==== EXERCISE INPUTS ====
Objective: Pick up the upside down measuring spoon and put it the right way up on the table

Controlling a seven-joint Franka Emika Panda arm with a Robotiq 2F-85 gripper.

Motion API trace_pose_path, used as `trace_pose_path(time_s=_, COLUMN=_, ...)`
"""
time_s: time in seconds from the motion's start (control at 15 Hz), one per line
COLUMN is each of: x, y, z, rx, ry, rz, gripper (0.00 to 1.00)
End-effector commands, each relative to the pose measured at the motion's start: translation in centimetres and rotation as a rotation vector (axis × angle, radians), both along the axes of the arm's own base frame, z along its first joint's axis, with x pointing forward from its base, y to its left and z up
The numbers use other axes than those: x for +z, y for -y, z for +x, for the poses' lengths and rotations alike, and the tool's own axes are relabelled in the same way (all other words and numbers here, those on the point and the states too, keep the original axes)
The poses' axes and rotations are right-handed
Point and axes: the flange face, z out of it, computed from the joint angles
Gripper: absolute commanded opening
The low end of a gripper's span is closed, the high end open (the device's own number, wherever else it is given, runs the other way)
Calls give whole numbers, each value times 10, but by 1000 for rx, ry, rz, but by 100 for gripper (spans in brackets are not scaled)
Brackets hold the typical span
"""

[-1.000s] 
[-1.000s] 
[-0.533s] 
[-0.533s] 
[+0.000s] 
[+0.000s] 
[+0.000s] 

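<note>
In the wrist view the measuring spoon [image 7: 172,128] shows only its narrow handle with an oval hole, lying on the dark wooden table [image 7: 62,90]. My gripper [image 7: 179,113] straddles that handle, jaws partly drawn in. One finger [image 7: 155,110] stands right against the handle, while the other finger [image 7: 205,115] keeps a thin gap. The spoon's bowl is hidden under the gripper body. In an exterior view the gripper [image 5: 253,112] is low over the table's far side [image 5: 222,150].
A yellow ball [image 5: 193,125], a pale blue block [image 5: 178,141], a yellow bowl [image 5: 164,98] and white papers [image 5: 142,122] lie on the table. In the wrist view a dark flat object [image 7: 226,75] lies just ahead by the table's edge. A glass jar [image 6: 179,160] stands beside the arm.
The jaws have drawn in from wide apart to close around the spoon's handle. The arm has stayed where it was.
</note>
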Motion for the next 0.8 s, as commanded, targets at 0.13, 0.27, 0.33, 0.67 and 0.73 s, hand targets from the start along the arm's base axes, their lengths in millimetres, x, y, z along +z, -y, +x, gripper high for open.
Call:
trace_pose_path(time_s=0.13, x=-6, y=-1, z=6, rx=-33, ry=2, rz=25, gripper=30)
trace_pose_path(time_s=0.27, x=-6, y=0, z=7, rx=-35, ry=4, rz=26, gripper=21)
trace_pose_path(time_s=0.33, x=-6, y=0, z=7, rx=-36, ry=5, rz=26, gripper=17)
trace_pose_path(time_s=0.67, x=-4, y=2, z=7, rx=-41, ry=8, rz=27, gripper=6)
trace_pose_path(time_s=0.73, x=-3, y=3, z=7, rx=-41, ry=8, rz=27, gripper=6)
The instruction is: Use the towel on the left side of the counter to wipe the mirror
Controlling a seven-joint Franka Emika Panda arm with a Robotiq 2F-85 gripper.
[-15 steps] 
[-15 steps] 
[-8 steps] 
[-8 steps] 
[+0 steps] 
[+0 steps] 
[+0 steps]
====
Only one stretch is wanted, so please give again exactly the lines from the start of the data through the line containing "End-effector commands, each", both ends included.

__REPLY TO THE EXERCISE__.
Objective: Pick up the upside down measuring spoon and put it the right way up on the table

Controlling a seven-joint Franka Emika Panda arm with a Robotiq 2F-85 gripper.

Motion API trace_pose_path, used as `trace_pose_path(time_s=_, COLUMN=_, ...)`
"""
time_s: time in seconds from the motion's start (control at 15 Hz), one per line
COLUMN is each of: x, y, z, rx, ry, rz, gripper (0.00 to 1.00)
End-effector commands, each relative to the pose measured at the motion's start: translation in centimetres and rotation as a rotation vector (axis × angle, radians), both along the axes of the arm's own base frame, z along its first joint's axis, with x pointing forward from its base, y to its left and z up

There is no more to the output.